III

Je travaille, j’espère. Je passe les journées devant ma petite table, quittant la plume pendant de longues heures pour caresser quelque blonde tête que l’encre souillerait. Puis, je reprends l’œuvre commencée, parant mes héroïnes des rayons de mes rêves. J’oublie la neige et l’armoire vide. Je vis je ne sais où, peut-être dans un nuage, peut-être dans le duvet d’un nid abandonné. Quand j’écris une phrase leste et coquettement drapée, je crois voir des anges et des aubépines en fleur.

J’ai la sainte gaieté du travail. Ah ! que j’étais fou d’être triste et que je me trompais en me croyant pauvre et seul ! Je ne sais plus ce qui me désolait. Hier, je crois, ma chambre était laide ; elle me sourit aujourd’hui. Je sens autour de moi des amis que je ne vois pas, mais qui sont en grand nombre et qui tous me tendent la main. Leur foule me cache les murs de mon réduit.

Va, pauvre petite table, lorsque la désespérance me touchera de son aile, je viendrai toujours m’asseoir devant toi et m’accouder sur la feuille blanche où mon rêve ne se fixe qu’après m’avoir rendu le sourire.
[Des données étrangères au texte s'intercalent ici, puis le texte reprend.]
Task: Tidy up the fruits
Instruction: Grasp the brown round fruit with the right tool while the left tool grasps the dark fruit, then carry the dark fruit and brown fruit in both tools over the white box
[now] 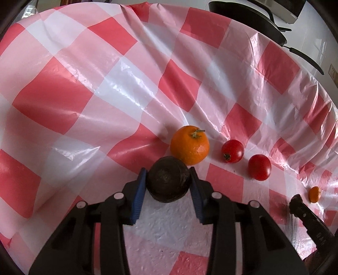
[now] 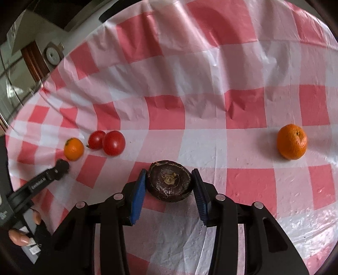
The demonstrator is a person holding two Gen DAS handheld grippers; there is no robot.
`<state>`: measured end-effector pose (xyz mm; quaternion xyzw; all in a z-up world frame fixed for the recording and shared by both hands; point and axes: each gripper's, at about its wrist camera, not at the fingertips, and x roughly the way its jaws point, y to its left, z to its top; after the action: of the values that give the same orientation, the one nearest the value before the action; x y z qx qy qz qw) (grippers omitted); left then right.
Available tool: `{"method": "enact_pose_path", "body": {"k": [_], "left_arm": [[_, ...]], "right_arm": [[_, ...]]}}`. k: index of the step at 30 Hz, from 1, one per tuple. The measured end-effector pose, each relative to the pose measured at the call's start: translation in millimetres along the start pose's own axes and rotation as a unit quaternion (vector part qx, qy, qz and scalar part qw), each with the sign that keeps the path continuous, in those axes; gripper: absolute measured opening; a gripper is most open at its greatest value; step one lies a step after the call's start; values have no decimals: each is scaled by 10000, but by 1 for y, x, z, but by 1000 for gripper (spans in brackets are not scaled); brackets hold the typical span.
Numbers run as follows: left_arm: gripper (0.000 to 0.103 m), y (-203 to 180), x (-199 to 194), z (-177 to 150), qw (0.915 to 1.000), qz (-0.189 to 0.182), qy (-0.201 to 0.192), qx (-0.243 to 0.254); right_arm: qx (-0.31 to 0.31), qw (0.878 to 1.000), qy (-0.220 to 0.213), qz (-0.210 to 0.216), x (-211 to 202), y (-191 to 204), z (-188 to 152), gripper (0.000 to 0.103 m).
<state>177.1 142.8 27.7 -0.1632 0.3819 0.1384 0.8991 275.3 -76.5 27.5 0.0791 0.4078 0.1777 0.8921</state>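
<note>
In the left wrist view my left gripper (image 1: 168, 176) is shut on a dark brown round fruit (image 1: 168, 186), both blue pads against its sides. Just beyond it lie a large orange (image 1: 189, 148) and two red tomatoes (image 1: 232, 151) (image 1: 259, 167). A small orange (image 1: 314, 194) lies far right, beside a black fingertip (image 1: 295, 201) of the right gripper. In the right wrist view my right gripper (image 2: 169, 178) is shut on a second dark, flattened fruit (image 2: 170, 183). An orange (image 2: 292, 141) sits to its right. At left are two tomatoes (image 2: 113, 143) and another orange (image 2: 74, 149).
A red-and-white checked plastic tablecloth (image 1: 84, 95) covers the table, wrinkled in places. Black pans (image 1: 253, 19) stand beyond the table's far right edge. In the right wrist view, a hand (image 2: 19, 237) grips the left gripper's handle at lower left, its fingertip (image 2: 62, 166) near the orange.
</note>
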Motion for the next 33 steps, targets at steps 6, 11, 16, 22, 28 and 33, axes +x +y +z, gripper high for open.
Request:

Hélas ! il me faut cependant une ombre de réalité. Je me surprends parfois inquiet, souhaitant une joie dont je n’ai pas conscience. Alors, j’entends comme une vague plainte de mon cœur : il me dit qu’il a toujours froid, toujours faim, et qu’une folle rêverie ne peut le réchauffer ni le rassasier. Je veux le contenter. Je sortirai demain, non plus m’isolant en moi-même, mais regardant aux fenêtres, lui disant de choisir parmi les belles dames. Puis, de temps en temps, je le ramènerai sous le balcon préféré. Il en emportera un regard comme pâture, et, huit jours durant, ne sentira plus l’hiver. Lorsqu’il criera famine, un nouveau sourire l’apaisera.

Frères, n’avez-vous jamais rêvé qu’un soir d’automne vous rencontriez dans les blés une brune fille de seize ans ? Elle vous souriait au passage, puis se perdait au milieu des épis. La nuit, vous la revoyiez en rêve, et, le lendemain, vous preniez à la même heure le sentier de la veille. La chère vision passait, souriait encore, vous laissant un nouveau songe pour votre prochain sommeil. Les mois, les années s’écoulaient. Chaque jour, votre cœur affamé venait se rassasier d’un sourire, et jamais il ne désirait davantage. La vie entière ne suffisait pas à vous faire épuiser le regard de la jeune moissonneuse.